Les 9 et 10 février, le président ukrainien, Volodymyr Zelensky, s’est rendu à Bruxelles pour y rencontrer les 27 chefs d’État siégeant au Conseil de l’Europe. Si cette rencontre a pu projeter l’image d’une grande cohésion au sein de l’Union européenne, la réalité en trahit les limites.

Les sanctions ? Oui, mais…

Ces limites s’observent d’abord dans l’efficacité des sanctions imposées contre la Russie. Si celles imposées par les pays européens sont sans précédent, leur impact n’est en effet que partiel : le Fonds monétaire international prévoit une croissance du PIB russe de 0,3 % en 2023.

C’est à l’exportation de ses ressources énergétiques que la Russie doit la bonne tenue relative de son économie. Il s’agit du secteur sur lequel les pays de l’Europe sont les plus divisés, en raison de leur forte dépendance énergétique à l’égard de la Russie. On se souviendra notamment de la lenteur avec laquelle ces pays sont parvenus à une entente sur l’interdiction des importations de pétrole russe. Cette interdiction est en vigueur depuis décembre pour le pétrole brut, mais que depuis le 5 février pour le pétrole raffiné. Or, les effets de ce bannissement sur la Russie prendront du temps à se matérialiser.

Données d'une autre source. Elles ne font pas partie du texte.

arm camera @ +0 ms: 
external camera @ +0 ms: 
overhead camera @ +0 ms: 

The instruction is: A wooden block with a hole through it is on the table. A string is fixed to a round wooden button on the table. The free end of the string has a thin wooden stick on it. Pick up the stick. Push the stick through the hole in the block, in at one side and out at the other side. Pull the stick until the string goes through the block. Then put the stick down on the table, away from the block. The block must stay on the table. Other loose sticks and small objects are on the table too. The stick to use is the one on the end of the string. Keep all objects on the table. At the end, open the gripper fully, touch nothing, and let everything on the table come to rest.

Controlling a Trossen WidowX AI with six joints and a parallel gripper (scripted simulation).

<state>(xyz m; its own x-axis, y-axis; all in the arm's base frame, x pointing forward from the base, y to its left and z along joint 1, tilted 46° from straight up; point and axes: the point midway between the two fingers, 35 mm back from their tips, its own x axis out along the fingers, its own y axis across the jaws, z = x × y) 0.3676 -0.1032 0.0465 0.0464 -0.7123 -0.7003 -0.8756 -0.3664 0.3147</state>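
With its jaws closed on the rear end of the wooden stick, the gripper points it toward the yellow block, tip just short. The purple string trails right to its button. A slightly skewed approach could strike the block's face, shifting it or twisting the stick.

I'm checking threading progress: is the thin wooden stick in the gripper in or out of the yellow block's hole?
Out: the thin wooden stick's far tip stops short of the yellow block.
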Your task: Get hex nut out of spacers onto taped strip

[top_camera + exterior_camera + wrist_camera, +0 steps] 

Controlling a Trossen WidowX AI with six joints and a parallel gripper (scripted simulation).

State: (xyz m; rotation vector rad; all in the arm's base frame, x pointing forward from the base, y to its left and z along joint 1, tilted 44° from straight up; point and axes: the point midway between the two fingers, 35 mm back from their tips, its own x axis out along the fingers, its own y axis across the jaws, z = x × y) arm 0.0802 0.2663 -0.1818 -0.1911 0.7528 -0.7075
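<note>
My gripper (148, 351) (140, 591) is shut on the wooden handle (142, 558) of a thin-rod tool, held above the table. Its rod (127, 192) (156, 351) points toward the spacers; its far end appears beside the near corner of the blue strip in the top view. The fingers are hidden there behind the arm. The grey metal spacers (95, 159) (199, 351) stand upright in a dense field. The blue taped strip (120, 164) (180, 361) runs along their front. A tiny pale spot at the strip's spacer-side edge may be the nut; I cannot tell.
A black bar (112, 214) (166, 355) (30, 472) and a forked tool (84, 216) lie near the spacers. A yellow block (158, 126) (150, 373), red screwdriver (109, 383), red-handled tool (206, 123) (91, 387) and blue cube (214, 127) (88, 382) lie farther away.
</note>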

En ce qui a trait au gaz, l’Union européenne n’a diminué que partiellement ses importations de gaz russe. Ses achats n’ont pu que contribuer à l’économie de la Russie.

La difficulté de trouver une unité sur ce front était manifeste lors de la récente visite de Zelensky à Bruxelles. Le président ukrainien avait demandé un durcissement des sanctions contre le secteur de l’énergie, particulièrement à l’égard de Rosatom, principale entreprise russe dans le nucléaire. L’Union européenne n’a pu s’entendre, puisque Rosatom fournit pratiquement la moitié de l’électricité à certains pays européens, dont la Hongrie et la Finlande.

Le soutien militaire ? Oui, mais…

En matière de soutien militaire à l’Ukraine, l’engagement européen est là aussi sans précédent. L’entente conclue entre plusieurs pays européens sur l’envoi de chars Leopard 2 à l’Ukraine était historique, et l’engagement semblait total, si l’on se fie au vote du Parlement européen le 16 février : les députés ont adopté une résolution demandant à la Commission européenne de fournir « une aide militaire à l’Ukraine aussi longtemps que nécessaire », en « considérant sérieusement l’envoi d’avions de combat, d’hélicoptères, de systèmes de missiles et de munitions supplémentaires ».

Or, ce consensus est loin d’être acquis. Les résolutions du Parlement européen ne sont pas contraignantes et la décision finale reste entre les mains des gouvernements nationaux.

Les positions nationales divergent notamment au sujet des avions de chasse. Si le président français, Emmanuel Macron, s’est dit ouvert à la possibilité, le chancelier allemand, Olaf Scholz, l’a rejetée, affirmant craindre une escalade de la guerre, mais aussi l’opinion publique allemande, qui n’était déjà pas majoritairement d’accord avec la livraison de chars.

Décisions collectives ou individuelles ?

En tenant compte de ce différend entre Paris et Berlin sur les avions de chasse, il faut rappeler que la visite de Zelensky à Bruxelles était précédée par une rencontre à trois dans la capitale française avec Macron et Scholz.

Cette rencontre a une valeur symbolique et politique : l’Allemagne et la France, respectivement première et deuxième économie de l’Union européenne, détiennent de longue date une influence et un pouvoir décisionnel majeurs au sein de l’Union. Rencontrer ces deux leaders avant les 25 autres chefs d’État européens à Bruxelles venait donc souligner leur primauté en tant que pays fondateurs de l’Europe.

L’Union européenne en est sortie avec une impression de désunion. La présidente du Conseil des ministres italien, Giorgia Meloni, a d’ailleurs jugé cette rencontre à trois inopportune pour cette raison. La perception d’une Europe à deux vitesses a émergé, avec un centre décisionnel à Paris et à Berlin, et les autres pays relégués aux rôles de deuxième rang.

Après un an de guerre en Ukraine, l’unité européenne est certes remarquable, mais souffre de plusieurs lacunes. Les différends économiques, politiques, historiques et institutionnels rendent le consensus difficile sur les sujets délicats. Et dans la nouvelle phase de la guerre qui s’amorce, marquée par un engagement militaire accru, cela n’est pas un problème marginal. Surtout lorsqu’on considère que les enjeux de sécurité de certains pays de l’Union européenne ne sont pas résolus. On pense notamment aux difficultés dans le processus d’adhésion de la Suède à l’OTAN, enrayé par l’opposition de la Turquie.